• [ASSIGNMENT]
With all images omitted, write out the records word for word.

Records from a data source

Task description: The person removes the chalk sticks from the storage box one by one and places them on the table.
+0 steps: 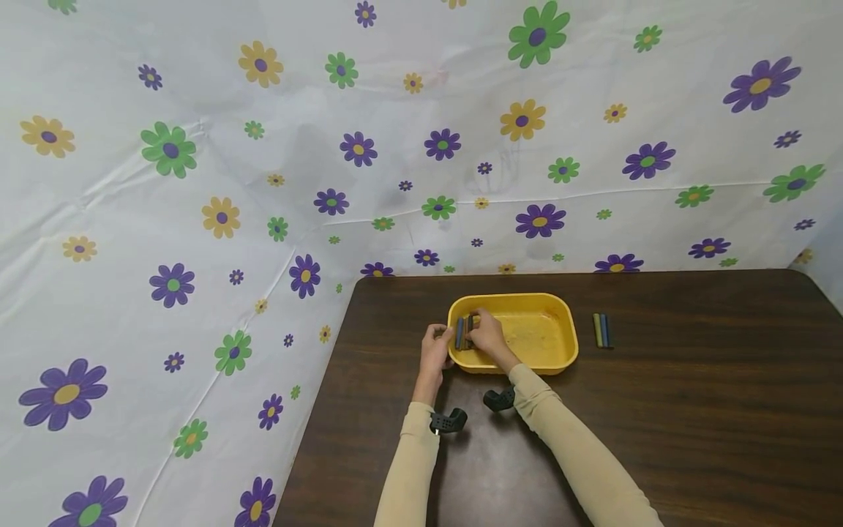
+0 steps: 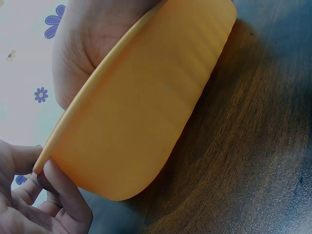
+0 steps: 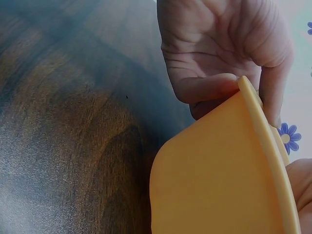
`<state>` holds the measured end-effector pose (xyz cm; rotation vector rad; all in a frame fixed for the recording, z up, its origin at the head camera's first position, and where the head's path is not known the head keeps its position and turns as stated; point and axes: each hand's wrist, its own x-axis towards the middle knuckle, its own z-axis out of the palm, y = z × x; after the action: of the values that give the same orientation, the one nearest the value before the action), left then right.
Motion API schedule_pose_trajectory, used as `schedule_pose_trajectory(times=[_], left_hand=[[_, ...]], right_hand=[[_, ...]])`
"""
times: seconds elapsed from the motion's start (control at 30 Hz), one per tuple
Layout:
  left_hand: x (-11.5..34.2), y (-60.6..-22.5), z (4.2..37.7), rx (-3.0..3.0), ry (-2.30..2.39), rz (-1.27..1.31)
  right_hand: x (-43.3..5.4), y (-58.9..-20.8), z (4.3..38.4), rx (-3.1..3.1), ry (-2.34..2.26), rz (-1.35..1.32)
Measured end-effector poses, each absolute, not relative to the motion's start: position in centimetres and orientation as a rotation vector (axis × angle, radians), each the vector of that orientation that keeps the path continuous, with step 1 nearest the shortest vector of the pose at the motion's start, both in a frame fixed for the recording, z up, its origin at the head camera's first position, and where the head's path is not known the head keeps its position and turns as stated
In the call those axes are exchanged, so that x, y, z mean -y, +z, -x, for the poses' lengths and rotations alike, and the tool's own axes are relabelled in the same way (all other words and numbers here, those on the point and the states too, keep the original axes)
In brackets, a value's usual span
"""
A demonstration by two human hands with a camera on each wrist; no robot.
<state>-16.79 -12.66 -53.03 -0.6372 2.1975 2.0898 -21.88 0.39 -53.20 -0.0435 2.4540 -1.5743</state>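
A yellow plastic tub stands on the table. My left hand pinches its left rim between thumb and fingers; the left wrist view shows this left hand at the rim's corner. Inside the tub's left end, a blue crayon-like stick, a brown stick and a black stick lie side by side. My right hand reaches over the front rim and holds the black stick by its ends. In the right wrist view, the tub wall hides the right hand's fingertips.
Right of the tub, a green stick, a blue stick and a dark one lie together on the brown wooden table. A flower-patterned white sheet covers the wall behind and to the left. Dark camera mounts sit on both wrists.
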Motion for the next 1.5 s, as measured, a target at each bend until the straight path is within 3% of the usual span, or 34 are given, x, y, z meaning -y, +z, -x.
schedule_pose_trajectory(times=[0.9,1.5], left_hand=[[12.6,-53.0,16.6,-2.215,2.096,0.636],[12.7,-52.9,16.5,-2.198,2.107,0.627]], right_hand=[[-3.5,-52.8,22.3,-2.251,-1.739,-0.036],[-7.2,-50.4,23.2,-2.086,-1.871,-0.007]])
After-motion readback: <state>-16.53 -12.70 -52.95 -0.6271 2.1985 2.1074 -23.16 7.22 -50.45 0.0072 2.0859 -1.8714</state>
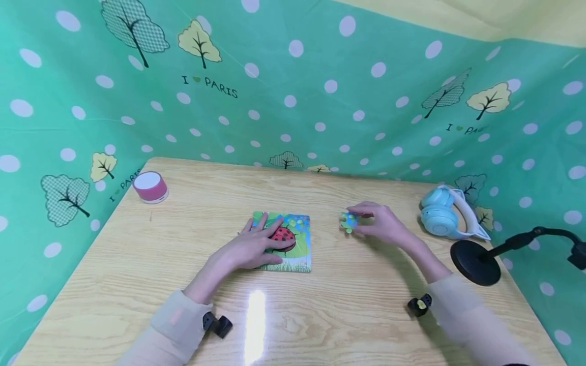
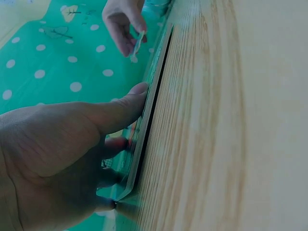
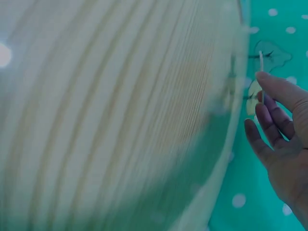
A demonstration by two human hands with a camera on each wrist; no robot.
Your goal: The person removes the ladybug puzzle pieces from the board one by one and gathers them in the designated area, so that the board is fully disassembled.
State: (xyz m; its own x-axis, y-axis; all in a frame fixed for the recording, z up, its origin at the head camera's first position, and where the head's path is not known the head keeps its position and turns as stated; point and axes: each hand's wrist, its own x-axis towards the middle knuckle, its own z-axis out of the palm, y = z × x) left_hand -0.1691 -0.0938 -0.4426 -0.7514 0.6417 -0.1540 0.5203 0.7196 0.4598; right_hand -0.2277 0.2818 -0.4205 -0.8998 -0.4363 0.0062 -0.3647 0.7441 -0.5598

• [RESULT FOR THIS EXERCISE]
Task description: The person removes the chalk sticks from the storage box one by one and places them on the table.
+0 steps: 
+0 steps: 
+0 steps: 
`<state>` holds the measured end-effector pose (xyz cm; rotation vector rad; all in a frame fixed for the recording, z up, its origin at the head camera's first position, and where the head's path is not known the head keeps its position and turns as stated; point and axes: each hand's wrist, its own x-axis towards the middle knuckle, its own z-axis out of the palm, y = z × x; after the action: of the values that give the same orientation, the one nearest the value before the action), left then right.
Motion API schedule_pose_trajectory, used as `schedule_pose_trajectory(times=[_], left_hand=[[_, ...]], right_hand=[[_, ...]])`
"""
times: seconds elapsed from the motion's start (control at 30 Hz), one per tuple
Layout:
  left_hand: x (-11.5..34.2), y (-60.6..-22.5), z (4.2..37.7), rx (-3.0..3.0), ry (-2.30..2.39), rz (-1.27..1.31)
  right_hand: x (-43.3..5.4), y (-58.9..-20.8), z (4.3..38.4), rx (-3.1..3.1), ry (-2.34..2.26), rz (-1.35..1.32)
Measured end-effector poses, each absolute, not relative to the motion's start: position in centimetres and orientation as a rotation vector (axis × angle, radians), each the vector of that orientation that keeps the path continuous, with step 1 nearest the shortest vector of the pose at the motion's start, both in a frame fixed for the recording, z up, its origin at the head camera's first position, and where the head's path is not known the head keeps its position and turns as stated
In the call those axes are exchanged, so that x, y, z mean -y, +z, -x, for the poses' lengths and rotations alike, and the tool's own axes are relabelled in the same way (all other words and numbers here, those on the point and the states too, keep the original axes)
In brackets, a value's usual span
"""
A demonstration by two human hands with a camera on each wrist; no robot.
<state>-16.79 -12.66 -53.03 -0.6372 2.1975 2.0898 -21.88 0.39 -53.20 -0.0435 2.4540 -1.5743</state>
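A yellow plastic tub stands on the table. My left hand pinches its left rim between thumb and fingers; the left wrist view shows this left hand at the rim's corner. Inside the tub's left end, a blue crayon-like stick, a brown stick and a black stick lie side by side. My right hand reaches over the front rim and holds the black stick by its ends. In the right wrist view, the tub wall hides the right hand's fingertips.
Right of the tub, a green stick, a blue stick and a dark one lie together on the brown wooden table. A flower-patterned white sheet covers the wall behind and to the left. Dark camera mounts sit on both wrists.
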Motion for the next 1.5 s, as measured, a target at each bend until the straight path is within 3% of the usual span, or 34 are given, x, y, z meaning -y, +z, -x.
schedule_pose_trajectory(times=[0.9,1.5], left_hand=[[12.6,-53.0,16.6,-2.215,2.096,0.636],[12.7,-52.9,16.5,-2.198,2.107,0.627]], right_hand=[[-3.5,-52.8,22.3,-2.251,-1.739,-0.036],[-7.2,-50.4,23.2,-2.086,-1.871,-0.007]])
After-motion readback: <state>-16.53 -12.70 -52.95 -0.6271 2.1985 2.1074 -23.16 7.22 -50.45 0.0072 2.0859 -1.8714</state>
A demonstration by two human hands with a camera on each wrist; no robot.
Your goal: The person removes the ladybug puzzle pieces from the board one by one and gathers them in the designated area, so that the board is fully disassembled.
State: (xyz m; its own x-axis, y-axis; all in a frame fixed for the recording, z up, its origin at the head camera's first position, and where the head's path is not known the head keeps its position and turns as stated; point and axes: each hand's wrist, its own x-axis towards the middle knuckle, its own z-axis out of the palm, y = z × x) left_hand -0.1691 -0.0938 -0.4426 -0.7514 0.6417 -0.1540 0.5203 0.7196 0.4598; right_hand -0.2277 0.2818 -0.4205 -0.8998 -0.4363 0.0062 -0.3647 0.7441 -0.5598

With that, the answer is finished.